Canadian science-fiction author Cory Doctorow in his recent talk on the darker view of things notes that while open source has won, the Web is in trouble due to closed source and worse threats such as DRM and the laws enforcing it. I believe, open source, which goes back a long way to when IBM released its Fortran, is inevitable in any broad, commercial-in-part ecosystem that has stable kernels across evolutionary time, transforming from UNIX to Linux, TCP/IP, HTML and JavaScript. These kernels and analogues of them in other layers of the ecosystem’s ‘stack’ become the cost rather than profit centres, over time. The Web now has over three giant open source engines backed by multi-million LOC (lines of code) projects, namely Mozilla’s Gecko, the Apple-led WebKit and the Google-led Chromium. Microsoft has even recently open-sourced its new ChakraCore JavaScript engine.

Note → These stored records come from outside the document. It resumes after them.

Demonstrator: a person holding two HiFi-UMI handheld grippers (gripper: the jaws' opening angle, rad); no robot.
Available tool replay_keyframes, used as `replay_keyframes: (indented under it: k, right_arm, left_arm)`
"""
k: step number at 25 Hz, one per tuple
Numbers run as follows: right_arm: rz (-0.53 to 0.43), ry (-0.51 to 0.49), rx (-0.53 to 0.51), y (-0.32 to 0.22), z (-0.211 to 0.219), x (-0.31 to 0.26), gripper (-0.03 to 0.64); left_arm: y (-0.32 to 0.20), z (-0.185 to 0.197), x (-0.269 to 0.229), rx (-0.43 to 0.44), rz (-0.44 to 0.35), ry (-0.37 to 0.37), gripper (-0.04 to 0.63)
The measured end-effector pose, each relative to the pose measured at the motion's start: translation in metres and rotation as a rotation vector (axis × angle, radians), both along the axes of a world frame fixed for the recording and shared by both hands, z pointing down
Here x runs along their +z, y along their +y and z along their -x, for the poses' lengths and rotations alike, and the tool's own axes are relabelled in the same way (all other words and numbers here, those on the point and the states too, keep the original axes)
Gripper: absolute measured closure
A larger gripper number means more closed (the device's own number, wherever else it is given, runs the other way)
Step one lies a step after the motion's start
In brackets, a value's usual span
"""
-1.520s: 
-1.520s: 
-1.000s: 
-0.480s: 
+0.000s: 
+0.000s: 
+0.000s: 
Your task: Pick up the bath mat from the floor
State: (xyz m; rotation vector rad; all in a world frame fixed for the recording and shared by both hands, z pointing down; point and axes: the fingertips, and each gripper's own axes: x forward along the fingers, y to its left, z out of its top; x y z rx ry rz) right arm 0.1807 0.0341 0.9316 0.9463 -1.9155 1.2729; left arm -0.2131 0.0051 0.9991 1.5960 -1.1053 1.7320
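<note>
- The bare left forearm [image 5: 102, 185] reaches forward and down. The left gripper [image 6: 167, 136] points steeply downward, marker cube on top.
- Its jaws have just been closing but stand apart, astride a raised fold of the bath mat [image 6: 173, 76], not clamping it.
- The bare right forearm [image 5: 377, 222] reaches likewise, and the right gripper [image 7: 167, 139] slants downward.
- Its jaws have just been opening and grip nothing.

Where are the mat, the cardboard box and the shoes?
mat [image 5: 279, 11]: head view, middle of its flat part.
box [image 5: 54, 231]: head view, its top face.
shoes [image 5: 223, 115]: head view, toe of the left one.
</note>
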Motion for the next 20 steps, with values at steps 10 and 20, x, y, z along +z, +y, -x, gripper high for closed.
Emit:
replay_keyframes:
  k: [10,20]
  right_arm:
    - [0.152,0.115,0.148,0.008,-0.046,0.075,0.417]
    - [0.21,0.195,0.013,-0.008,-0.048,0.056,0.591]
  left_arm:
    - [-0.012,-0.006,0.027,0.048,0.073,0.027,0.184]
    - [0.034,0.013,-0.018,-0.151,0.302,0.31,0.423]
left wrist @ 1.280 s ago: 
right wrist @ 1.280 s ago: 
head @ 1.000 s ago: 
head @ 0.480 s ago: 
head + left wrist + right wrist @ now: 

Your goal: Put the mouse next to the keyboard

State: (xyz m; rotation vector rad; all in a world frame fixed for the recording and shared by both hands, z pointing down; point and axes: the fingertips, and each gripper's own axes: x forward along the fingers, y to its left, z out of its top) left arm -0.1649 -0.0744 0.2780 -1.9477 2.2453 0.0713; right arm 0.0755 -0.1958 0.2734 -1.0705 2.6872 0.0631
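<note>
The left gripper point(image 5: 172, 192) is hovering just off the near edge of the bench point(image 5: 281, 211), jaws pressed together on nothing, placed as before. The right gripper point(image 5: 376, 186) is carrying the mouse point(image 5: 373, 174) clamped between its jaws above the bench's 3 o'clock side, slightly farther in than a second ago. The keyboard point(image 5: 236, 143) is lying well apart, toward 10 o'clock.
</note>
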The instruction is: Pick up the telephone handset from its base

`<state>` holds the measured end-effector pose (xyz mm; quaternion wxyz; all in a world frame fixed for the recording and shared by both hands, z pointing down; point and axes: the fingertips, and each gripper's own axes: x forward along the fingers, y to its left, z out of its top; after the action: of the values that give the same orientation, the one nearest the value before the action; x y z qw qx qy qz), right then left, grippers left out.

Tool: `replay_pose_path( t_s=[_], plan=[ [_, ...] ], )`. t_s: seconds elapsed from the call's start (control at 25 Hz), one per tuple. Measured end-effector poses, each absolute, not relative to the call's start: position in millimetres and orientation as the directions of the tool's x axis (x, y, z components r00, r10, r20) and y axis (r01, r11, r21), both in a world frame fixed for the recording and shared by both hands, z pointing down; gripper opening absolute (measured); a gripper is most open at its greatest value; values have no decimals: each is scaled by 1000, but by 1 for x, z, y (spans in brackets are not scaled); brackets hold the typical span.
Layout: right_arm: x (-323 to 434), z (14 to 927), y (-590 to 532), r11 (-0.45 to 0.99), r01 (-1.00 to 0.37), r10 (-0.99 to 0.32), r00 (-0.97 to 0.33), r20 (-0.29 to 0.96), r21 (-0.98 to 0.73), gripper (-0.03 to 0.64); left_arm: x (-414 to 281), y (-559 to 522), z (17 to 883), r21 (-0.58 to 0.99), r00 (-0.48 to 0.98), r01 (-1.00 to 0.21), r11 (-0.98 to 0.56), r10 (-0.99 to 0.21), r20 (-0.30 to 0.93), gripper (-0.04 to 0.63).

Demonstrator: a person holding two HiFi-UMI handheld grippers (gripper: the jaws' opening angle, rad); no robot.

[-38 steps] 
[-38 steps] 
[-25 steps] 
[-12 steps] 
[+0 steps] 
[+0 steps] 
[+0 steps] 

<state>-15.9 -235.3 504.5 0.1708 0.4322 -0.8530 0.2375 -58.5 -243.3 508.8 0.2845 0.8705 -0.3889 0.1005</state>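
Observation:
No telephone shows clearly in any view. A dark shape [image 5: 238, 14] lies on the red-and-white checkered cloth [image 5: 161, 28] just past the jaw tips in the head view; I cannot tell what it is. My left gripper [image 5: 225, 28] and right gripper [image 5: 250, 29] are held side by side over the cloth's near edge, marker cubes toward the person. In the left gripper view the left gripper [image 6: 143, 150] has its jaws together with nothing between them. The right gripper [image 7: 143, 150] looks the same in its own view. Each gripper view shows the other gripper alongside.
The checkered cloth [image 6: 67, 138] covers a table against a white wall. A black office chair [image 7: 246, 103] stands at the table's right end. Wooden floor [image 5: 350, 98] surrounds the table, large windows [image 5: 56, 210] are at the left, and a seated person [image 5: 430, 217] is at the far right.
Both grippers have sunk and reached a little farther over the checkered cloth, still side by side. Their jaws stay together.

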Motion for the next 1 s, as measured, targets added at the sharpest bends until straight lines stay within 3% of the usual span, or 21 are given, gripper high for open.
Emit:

However, I see not so much a parallel as a symbiosis. The Web is big enough and commercialised now, so inevitably its evolutionary kernels will only be open-sourced for best peer-review effects such as development, QA and evangelism. Open source, in turn, symbiotically promotes open standards by providing reference implementations an A/B whitebox testing which is better than any closed-source approach that feeds into standards.